» **ASSIGNMENT**
Look through the records below and give the number of lines holding the string "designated", nothing more.

[Stored dataset items]
BEGIN

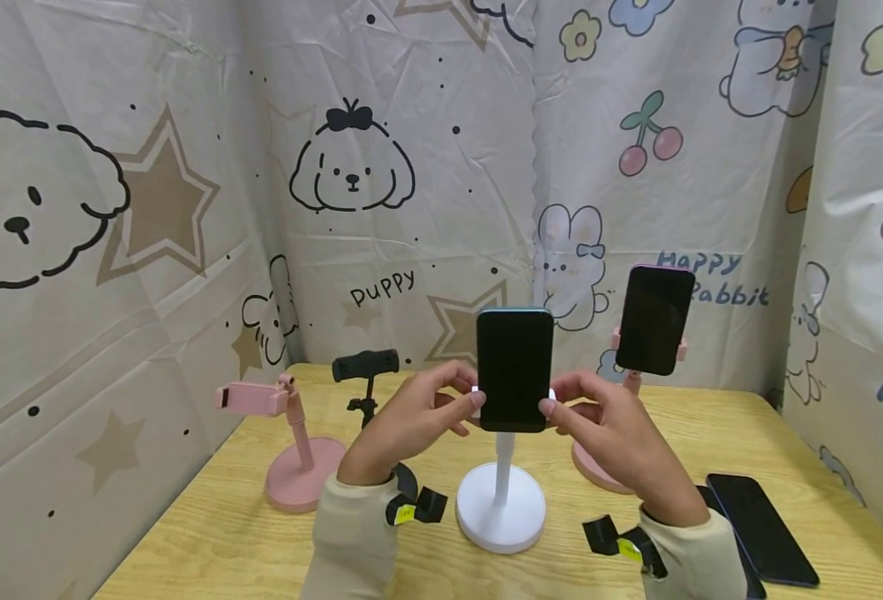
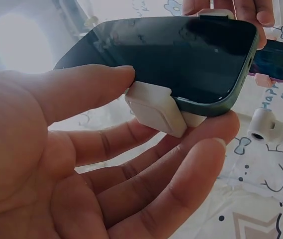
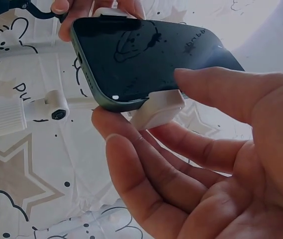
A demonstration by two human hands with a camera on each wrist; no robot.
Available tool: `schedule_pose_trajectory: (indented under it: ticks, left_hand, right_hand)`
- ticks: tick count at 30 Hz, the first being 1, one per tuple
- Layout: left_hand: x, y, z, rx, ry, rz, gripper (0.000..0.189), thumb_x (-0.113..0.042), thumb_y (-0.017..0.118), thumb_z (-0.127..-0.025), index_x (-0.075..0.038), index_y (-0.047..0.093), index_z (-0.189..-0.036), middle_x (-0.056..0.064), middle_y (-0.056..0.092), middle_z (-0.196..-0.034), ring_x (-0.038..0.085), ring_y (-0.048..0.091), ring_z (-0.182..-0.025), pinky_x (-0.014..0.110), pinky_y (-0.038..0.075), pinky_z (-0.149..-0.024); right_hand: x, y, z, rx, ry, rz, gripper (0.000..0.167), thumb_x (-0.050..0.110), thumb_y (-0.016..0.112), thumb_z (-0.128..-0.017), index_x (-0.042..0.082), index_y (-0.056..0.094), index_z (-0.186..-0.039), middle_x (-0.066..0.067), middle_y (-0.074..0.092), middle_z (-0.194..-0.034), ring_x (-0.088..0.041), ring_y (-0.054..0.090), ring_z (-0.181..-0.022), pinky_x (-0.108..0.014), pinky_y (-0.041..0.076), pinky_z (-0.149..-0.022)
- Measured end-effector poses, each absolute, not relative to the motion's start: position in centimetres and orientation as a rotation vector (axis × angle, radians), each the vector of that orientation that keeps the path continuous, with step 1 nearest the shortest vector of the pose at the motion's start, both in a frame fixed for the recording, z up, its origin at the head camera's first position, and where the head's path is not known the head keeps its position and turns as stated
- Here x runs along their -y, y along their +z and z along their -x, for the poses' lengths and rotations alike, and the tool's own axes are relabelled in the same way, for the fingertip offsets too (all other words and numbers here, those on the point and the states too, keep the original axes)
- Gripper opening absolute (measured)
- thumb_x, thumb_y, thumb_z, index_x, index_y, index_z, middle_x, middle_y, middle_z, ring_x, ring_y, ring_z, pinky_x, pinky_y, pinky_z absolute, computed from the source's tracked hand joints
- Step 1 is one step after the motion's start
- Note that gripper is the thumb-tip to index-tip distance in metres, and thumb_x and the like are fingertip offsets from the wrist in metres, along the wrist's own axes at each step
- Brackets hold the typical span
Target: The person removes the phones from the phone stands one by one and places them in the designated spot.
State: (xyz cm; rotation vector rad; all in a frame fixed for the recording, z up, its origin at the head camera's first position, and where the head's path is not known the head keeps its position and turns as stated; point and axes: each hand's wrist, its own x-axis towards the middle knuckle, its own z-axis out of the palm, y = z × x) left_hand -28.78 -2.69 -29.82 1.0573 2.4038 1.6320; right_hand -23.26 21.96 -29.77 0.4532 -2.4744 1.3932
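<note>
A dark-screened smartphone (image 1: 515, 367) with a blue-green edge stands upright at the top of a white phone stand (image 1: 500, 521). White clamp ends (image 2: 153, 107) hug its two long sides. My left hand (image 1: 422, 412) pinches the phone's left side, thumb by the clamp end and fingers behind. On the other side, my right hand (image 1: 614, 429) does the same, its thumb at the phone's front edge beside the other clamp end (image 3: 161, 107). In both wrist views the fingertips lie under the phone's back. Below the phone, the stand's white pole rises from its round base.
A pink stand (image 1: 306, 475) and a black stand (image 1: 366, 367) are on the left. Behind my right hand, another pink stand holds a phone (image 1: 655, 321). Dark phones (image 1: 764, 529) lie at the right of the wooden table (image 1: 209, 533). Printed curtains (image 1: 426, 167) surround it.
</note>
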Motion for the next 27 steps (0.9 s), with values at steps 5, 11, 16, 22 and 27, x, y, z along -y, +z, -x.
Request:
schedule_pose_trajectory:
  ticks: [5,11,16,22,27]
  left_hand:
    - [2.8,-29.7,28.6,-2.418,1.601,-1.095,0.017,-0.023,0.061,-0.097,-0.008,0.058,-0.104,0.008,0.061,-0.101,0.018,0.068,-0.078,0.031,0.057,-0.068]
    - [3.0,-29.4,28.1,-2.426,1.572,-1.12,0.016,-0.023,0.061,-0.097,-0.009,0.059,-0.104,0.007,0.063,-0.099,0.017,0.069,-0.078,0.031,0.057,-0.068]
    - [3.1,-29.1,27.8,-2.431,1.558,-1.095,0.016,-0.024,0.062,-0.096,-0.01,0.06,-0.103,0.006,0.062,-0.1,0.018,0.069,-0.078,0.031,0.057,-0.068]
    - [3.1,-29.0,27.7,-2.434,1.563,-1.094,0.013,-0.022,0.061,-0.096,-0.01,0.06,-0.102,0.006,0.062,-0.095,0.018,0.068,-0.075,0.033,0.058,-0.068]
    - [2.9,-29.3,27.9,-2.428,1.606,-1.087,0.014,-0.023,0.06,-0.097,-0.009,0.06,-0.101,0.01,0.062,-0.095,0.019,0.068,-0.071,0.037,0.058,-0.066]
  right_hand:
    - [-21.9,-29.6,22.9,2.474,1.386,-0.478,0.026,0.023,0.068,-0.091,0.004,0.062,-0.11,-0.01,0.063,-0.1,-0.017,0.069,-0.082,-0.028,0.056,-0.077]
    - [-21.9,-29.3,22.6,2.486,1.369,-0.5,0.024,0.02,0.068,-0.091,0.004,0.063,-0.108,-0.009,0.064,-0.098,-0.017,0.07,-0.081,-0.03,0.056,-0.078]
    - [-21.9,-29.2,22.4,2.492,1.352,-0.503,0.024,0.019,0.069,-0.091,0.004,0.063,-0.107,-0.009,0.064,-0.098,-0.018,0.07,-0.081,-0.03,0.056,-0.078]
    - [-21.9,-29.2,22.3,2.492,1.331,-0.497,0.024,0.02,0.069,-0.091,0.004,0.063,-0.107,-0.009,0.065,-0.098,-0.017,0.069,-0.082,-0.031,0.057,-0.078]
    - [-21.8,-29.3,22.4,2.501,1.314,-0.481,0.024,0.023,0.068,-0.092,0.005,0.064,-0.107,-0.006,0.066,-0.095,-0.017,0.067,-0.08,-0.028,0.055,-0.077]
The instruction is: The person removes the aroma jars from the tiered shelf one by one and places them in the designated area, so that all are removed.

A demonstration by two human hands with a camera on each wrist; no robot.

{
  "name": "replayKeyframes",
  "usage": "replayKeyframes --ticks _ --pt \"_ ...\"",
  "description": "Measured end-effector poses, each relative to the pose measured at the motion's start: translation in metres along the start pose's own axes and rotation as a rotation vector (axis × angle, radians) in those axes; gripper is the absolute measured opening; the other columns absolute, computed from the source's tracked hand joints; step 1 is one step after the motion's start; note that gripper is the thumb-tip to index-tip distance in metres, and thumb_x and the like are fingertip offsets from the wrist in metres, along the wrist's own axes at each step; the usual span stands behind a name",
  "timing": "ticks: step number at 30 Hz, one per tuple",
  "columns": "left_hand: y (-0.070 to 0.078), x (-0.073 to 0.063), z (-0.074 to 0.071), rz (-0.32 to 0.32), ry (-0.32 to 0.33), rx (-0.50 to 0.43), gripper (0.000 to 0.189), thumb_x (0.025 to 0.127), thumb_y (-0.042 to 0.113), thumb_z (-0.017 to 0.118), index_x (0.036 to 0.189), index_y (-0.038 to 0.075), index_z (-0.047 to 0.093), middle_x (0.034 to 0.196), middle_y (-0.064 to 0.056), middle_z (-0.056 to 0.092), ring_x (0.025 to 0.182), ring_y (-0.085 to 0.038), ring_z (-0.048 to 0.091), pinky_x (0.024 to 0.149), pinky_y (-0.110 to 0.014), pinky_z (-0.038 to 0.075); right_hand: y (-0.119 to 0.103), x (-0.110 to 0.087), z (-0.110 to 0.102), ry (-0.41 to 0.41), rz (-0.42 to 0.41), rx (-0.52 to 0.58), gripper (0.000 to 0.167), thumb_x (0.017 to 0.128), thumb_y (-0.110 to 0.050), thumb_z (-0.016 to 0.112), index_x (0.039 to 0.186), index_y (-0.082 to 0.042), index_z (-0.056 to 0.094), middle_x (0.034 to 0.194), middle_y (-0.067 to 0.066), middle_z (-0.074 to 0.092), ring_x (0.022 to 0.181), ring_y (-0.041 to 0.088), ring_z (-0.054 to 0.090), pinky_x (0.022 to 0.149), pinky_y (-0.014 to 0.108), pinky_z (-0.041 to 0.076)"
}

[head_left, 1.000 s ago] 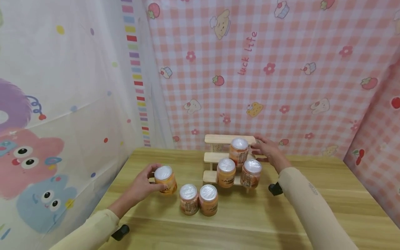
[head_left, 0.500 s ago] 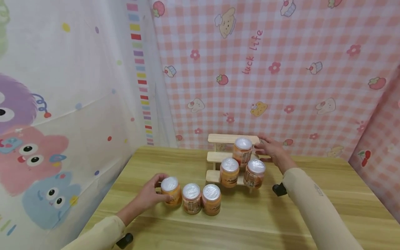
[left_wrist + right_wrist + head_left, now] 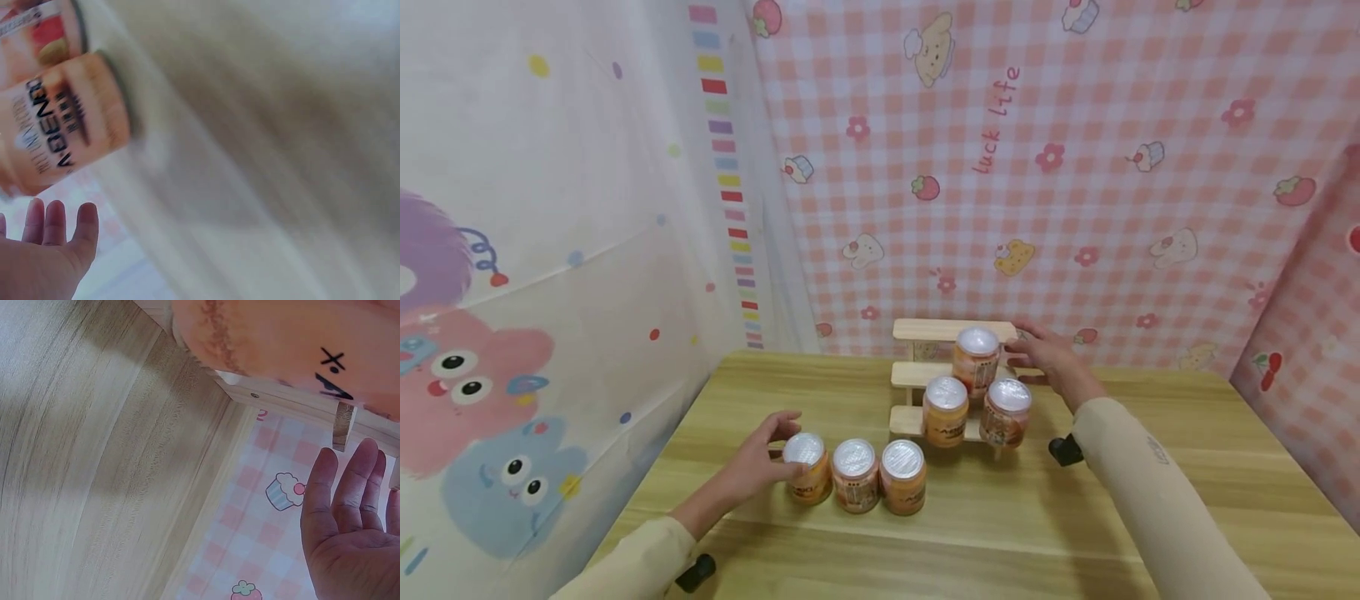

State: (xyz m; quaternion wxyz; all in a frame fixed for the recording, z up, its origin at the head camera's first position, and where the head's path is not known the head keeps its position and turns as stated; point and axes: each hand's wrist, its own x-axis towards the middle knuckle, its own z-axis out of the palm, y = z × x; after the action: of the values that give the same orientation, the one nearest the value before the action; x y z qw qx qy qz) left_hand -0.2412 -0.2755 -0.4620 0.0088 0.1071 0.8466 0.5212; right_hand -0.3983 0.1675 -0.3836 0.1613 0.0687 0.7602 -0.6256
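In the head view, three orange-labelled cans with silvery lids stand in a row on the table: a left can (image 3: 808, 486), a middle can (image 3: 856, 489) and a right can (image 3: 904, 490). My left hand (image 3: 756, 468) is at the left can's side, its thumb overlapping the can there. The left wrist view shows its fingers (image 3: 55, 222) straight and apart from the lettered can (image 3: 62, 128). Beside the right end of a stepped wooden rack (image 3: 913, 332), my right hand (image 3: 1051, 358) has its fingers extended near the upper shelves. More cans (image 3: 946, 423) stand on the rack.
One can (image 3: 976, 371) sits higher on the rack, behind two on its lowest step. The wooden table (image 3: 992, 533) ends at a pink checked cloth (image 3: 1075, 208) behind and a white printed cloth (image 3: 602, 333) on the left.
My left hand has brought the left can down and toward me, beside the two others, and its fingers have come off it. The right hand has stayed at the rack.
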Motion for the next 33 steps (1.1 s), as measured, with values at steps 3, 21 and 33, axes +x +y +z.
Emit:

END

» **RESULT FOR THIS EXERCISE**
2